On appeal to the Louisiana Supreme Court, the State argued that the trial court was correct in denying the Batson challenge. The State contended that the defendant had not been required to make a prima facie showing of purposeful discrimination by the trial court, as required by Batson. It also argued that prosecutors offered two racially neutral explanations for the peremptory backstrike, and while the trial judge rejected one, he said nothing about the other demeanor-based reason. Thus, according to the State, he must have found it persuasive.

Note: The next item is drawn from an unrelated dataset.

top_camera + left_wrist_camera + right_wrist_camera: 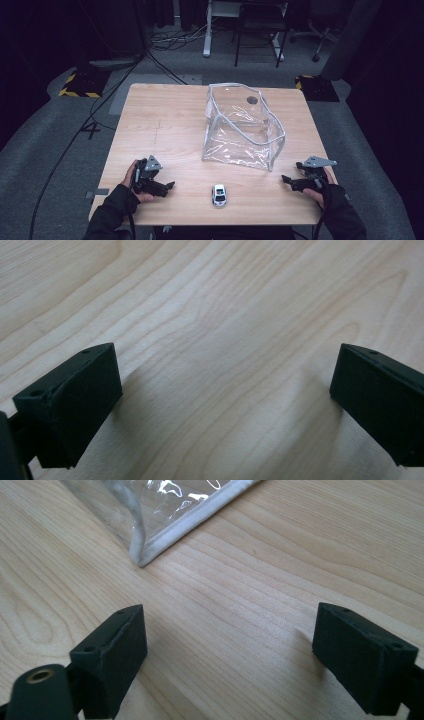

The Louisiana Supreme Court rejected both arguments. Regardless of whether an explicit prima facie showing of purposeful discrimination was made by the defense, it was obvious that the trial judge drew such an inference because he asked the State for race-neutral explanations. In fact, the U.S. Supreme Court made this very point when it said, “Once a prosecutor has offered a race-neutral explanation for the peremptory challenges and the trial court has ruled on the ultimate question of intentional discrimination, the preliminary issue of whether the defendant has made a prima facie showing becomes moot.” Hernandez v. New York, 500 U.S. 352, 359 (1991).

The State offered the trial court two racially neutral explanations for the strike. The first, that the potential juror was a housekeeper and was not intelligent enough to serve on a jury, was resoundingly rejected by the trial court. The second explanation was that the woman was inattentive during voir dire. Without saying a word about the demeanor-based second explanation, the trial court denied the Batson challenge.

The appellate court ruled, and the Louisiana Supreme Court agreed, that it could not presume that the State’s argument about the juror’s demeanor was credited by the trial judge. There was simply no way to know because the judge said nothing about it. Once again, a U.S. Supreme Court case dictated the outcome. In Snyder v. Louisiana, 522 U.S. 472 (2008), the Supreme Court ruled that when the state offers a demeanor-based explanation for a strike and the trial court denies the challenge with no specific findings, any presumption that the trial court credited the demeanor explanation is erroneous.

Given this instruction, the Louisiana Supreme Court agreed with the appellate court that there was a Batson violation. Accordingly, Broussard’s conviction was thus vacated, and the case remanded for further proceedings. See: State v. Broussard, 2018 La. LEXIS 188 (2018).